What kind of monsters are these people?
I’m about to respond when heavy footsteps echo down the corridor, making my heart stutter with dread.
“Oh no,” I say out loud.
“Remember what I told you. Don’t react. Don’t give them anything.”
I stuff the last of the bread into my mouth, chewing frantically. I don’t know why, but some instinct tells me not to let them see me leaving food, not to give them any reason to withhold future meals.
To my dread, the footsteps stop directly in front of my cell.
I look up to see a tall figure flanked by two guards—the same men who held the whip yesterday.
The third man is older, perhaps in his sixties, but his posture reveals no signs of age or weakness. His shoulders are broad, his stance commanding. Power radiates from him, and his scent—dark and threatening, like thunderclouds fills the narrow space.
“So,” he says, his voice surprisingly soft for someone with such an intimidating presence. “This is Sarah’s little girl. All grown up.”
My skin prickles at the mention of my mother’s name, but I force my expression to remain neutral, just as Liam advised.
“Who are you?” I ask, my heart pounding.
He smiles, revealing teeth that seem too white, too sharp. “My name is Orion. I’m the leader of the Silvertooth Pack.”
“Why am I here?”
He steps closer to the bars, studying me with cold eyes that remind me of a predator assessing its prey.
“I’m the alpha your mother was promised to before she ran away with that…” he gestures dismissively toward Liam’s cell, “this weakling.”
“I don’t know what you’re talking about,” I say, pressing my back against the wall. “I was adopted. I never knew my birth parents.”
Orion turns to one of the guards and says, “Open the door.”
Panic flutters in my chest as the guard unlocks my cell. Orion steps inside, bringing his overwhelming scent with him. The space suddenly feels impossibly small with his large frame dominating it.

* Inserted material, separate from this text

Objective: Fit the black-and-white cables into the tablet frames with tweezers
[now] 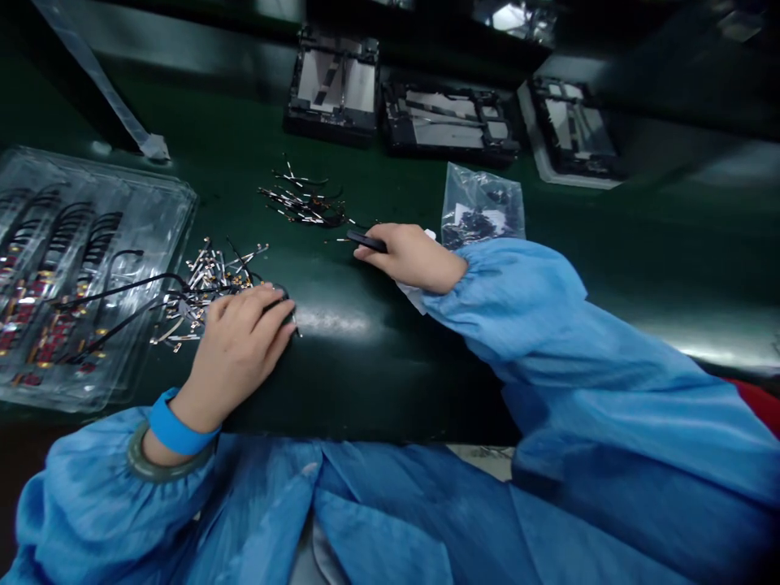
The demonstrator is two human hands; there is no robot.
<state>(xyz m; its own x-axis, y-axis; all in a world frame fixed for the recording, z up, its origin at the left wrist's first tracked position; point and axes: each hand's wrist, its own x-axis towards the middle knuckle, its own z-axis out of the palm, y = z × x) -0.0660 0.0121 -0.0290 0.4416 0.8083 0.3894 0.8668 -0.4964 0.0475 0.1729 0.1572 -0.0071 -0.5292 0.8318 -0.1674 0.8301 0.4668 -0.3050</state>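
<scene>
My left hand (240, 341) rests palm-down on the dark green mat, its fingers curled over a small dark part next to a heap of thin cable pieces with metal ends (201, 288). My right hand (411, 256) lies further back, closed around black tweezers (366, 240) whose tips point left toward a second, smaller heap of cable pieces (305, 203). Both arms wear blue sleeves; a blue band and a green bangle circle the left wrist.
A clear plastic tray (152, 211) holding rows of black cables lies at the left. A small clear bag (481, 207) of parts sits behind my right hand. Three dark device frames (448, 122) line the far side. A clear strip (103, 89) runs at the upper left.
</scene>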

“Stand up,” he commands, and to my horror, my body responds before I can control it. I’m suddenly standing before him without my conscious decision.
He circles me slowly, taking in every detail of my appearance. I fight the urge to cover myself, to shrink away from his assessing gaze.
“You look exactly like her,” he says slowly. “Same eyes. She was promised to me since birth, and then she ran to three alphas who stole her from me. My pack and I had the pleasure of killing two. So now there’s just one remaining…”
“Please don’t hurt him. Let him go,” I say, practically begging him not to torture my father anymore. I can’t stand it, and I won’t stand for it.
“I don’t know about that,” says Orion with a dark look as he grips my chin. “If you tell me where your mother is, then I might just let him go free. And you as well.”
“I don’t know where she is. I was given up for adoption as a baby. I never met her.”
“I don’t believe you,” Orion says, his voice still eerily calm despite the anger I can smell rolling off him in waves. “A mother doesn’t abandon her child completely. There would have been contact. Letters. Phone calls. Something.”
“There was nothing,” I tell him, and this at least is the truth. “I know nothing about her except that she gave me up.”
Orion finally releases my chin, stepping back to study me from a different angle.
“We’ll see,” he says. “We have ways of getting to the truth.”
I gasp, suddenly doubling over in pain.What the hell? Is something wrong with the baby?
“What’s this?” Orion asks, his head tilting with curiosity.